# Bayesian Statistics


## Motivation - distances to stars

Let's start by imagining that we have a method to measure the distance to a star. As with all observations, there is some uncertainty associated with that measurement. So let's imagine that our particular star is at a distance of 100 pc, and our measurement method allows us a precision of 20 pc. If we were to measure the same star 10,000 separate times, we would find that half the time the star is _observed_ to be nearer than 100 pc, and the other half it is _observed_ to be farther than 100 pc. In fact, the distance distribution will form (by definition) a Gaussian, centered on 100 pc, with a standard deviation of 20 pc.

Now, instead of a single star, let's imagine that we have a population of 10,000 stars spread out evenly within the nearest 100 pc. Do we still find that half of all stars are closer than they appear and half are further than they appear? Let's investigate. 

So, let's imagine that we observe the parallaxes to 1000 stars, with an angular precision of 2 mas (10$^3$ mas = 1 arcsecond). Let's further assume the stars are evenly distributed within the nearest 100 pc. First, we'll generate the actual distances to those stars.

In [None]:
import numpy as np
import matplotlib.pyplot as plt

%matplotlib inline


N_stars = 10000

# Generate random distances within nearest 100 pc
distance = 100.0*np.random.rand(N_stars)**(1.0/3.0)

# Plot histogram of distances
plt.hist(distance, bins=20, density=True, label='Distance Distribution')

# Plot expectation from a constant stellar density sphere
tmp_x = np.linspace(0, 100, 100)
plt.plot(tmp_x, (tmp_x)**2*3.0/100.0**3, label='Expectation')


# Add plot legend
plt.legend()

# Make plot pretty
plt.gca().set_yticklabels([])

plt.xlabel('Distance (pc)')
plt.ylabel('Probability')

plt.tight_layout()
plt.show()

### In two minutes, discuss with your partner why the distribution rises as r$^2$

Answer is hidden here

[//]: # (The volume of an infinitely thin shell is r^2 dr, As r increases, the volume scales with r^2)

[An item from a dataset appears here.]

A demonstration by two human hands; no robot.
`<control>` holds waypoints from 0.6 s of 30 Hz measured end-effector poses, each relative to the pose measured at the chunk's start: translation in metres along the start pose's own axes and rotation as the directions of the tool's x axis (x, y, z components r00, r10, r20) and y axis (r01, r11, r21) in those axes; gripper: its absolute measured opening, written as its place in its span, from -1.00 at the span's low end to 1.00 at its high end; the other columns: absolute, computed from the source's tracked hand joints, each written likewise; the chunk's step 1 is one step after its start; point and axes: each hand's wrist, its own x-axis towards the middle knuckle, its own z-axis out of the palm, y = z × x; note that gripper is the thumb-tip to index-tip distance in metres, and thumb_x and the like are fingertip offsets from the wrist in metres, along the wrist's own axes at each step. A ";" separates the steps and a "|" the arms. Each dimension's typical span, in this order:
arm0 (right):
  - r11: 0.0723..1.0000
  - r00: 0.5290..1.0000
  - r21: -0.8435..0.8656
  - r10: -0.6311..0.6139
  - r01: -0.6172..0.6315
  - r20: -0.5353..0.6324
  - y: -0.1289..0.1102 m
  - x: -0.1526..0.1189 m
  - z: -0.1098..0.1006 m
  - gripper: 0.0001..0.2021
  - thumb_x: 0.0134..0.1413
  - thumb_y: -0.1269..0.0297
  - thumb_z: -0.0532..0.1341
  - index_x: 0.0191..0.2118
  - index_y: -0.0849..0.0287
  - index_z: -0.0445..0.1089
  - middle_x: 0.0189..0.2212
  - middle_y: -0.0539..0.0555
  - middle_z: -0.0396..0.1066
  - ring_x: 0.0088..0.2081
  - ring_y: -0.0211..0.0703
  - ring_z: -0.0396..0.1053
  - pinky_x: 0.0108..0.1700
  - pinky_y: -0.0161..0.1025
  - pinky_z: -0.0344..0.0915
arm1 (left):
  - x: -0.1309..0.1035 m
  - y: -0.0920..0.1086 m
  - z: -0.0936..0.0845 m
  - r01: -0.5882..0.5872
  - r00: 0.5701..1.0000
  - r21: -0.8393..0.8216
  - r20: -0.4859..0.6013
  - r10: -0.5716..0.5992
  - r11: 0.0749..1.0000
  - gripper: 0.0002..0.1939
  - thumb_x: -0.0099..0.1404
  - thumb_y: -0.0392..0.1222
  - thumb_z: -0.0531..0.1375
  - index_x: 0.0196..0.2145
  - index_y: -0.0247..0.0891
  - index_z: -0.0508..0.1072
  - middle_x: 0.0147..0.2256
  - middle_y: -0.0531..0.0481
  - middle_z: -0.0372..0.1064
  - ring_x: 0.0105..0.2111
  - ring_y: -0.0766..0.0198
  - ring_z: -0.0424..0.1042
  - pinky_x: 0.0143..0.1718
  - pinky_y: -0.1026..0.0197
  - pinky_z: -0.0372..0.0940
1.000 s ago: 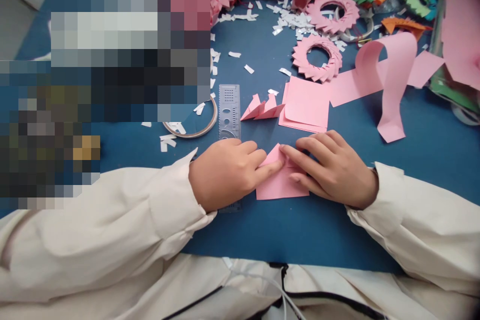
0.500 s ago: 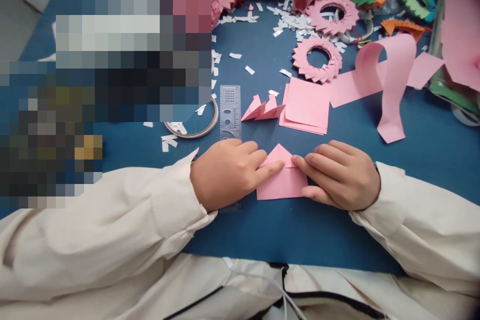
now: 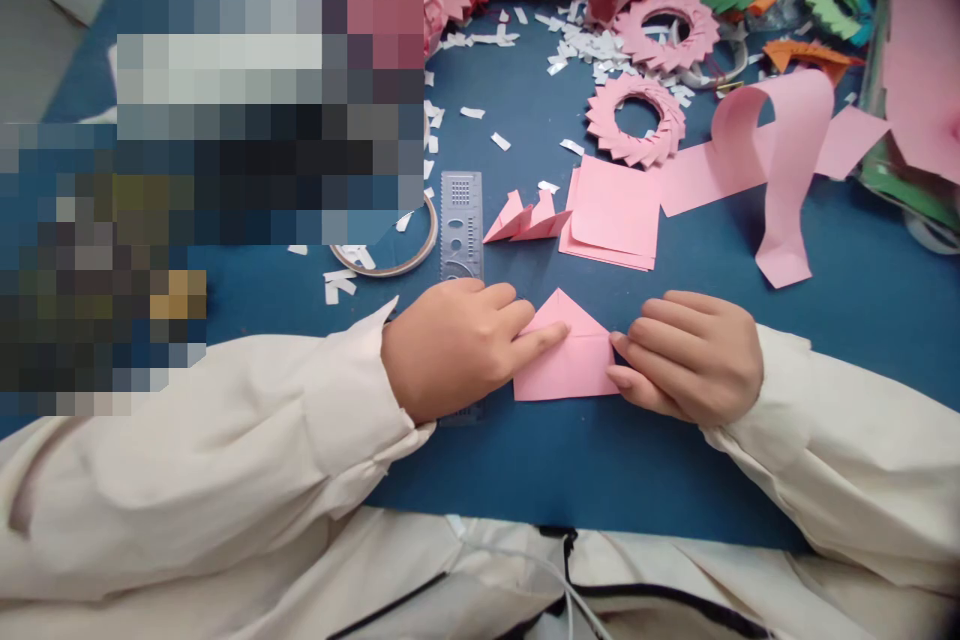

## Now, let's add measurement uncertainties to our observations

Practically, this amounts to just adding to the actual distance a random number drawn from a Gaussian distribution centered on zero, with a standard deviation of 20 pc. We show the results below.

In [None]:
import numpy as np
import matplotlib.pyplot as plt

%matplotlib inline

bins = np.linspace(0, 125, 20)

# Generate mock observations
observed_distance = distance + np.random.normal(0, 20.0, size=len(distance))

# Plot histogram of distances and observed distances
plt.hist(distance, bins=bins, density=True, label='Actual Distances')
plt.hist(observed_distance, bins=bins, density=True, label='Observed Distances', histtype='step', linewidth=2)

# Plot expectation from a constant stellar density sphere
tmp_x = np.linspace(0, 100, 100)
plt.plot(tmp_x, (tmp_x)**2*3.0/100.0**3, label='Expected Distances', linewidth=2)


# Add plot legend
plt.legend()

# Make plot pretty
plt.gca().set_yticklabels([])

plt.xlabel('Distance (pc)')
plt.ylabel('Probability')

plt.tight_layout()
plt.show()

Now, let's convert the observed parallaxes back to distances.

The most obvious difference here is that some distances appear significantly larger than they actually are. But there's a second, more insidious difference between the two distributions. 

Let's just focus on stars with _apparent_ distances between 70 and 80 pc. Within this distance, I want to compare the number of stars that have apparent distances smaller than their true distances with the number that have larger apparent distances.

In [None]:
# We start by finding the indices of the array values within 5 pc of 75 pc
idx = np.where(np.abs(observed_distance-75.0) < 5.0)[0]

num_lower = len(np.where(observed_distance[idx] < distance[idx])[0])
num_higher = len(np.where(observed_distance[idx] > distance[idx])[0])

print(num_lower, "stars are further than they appear.")
print(num_higher, "stars are closer than they appear.")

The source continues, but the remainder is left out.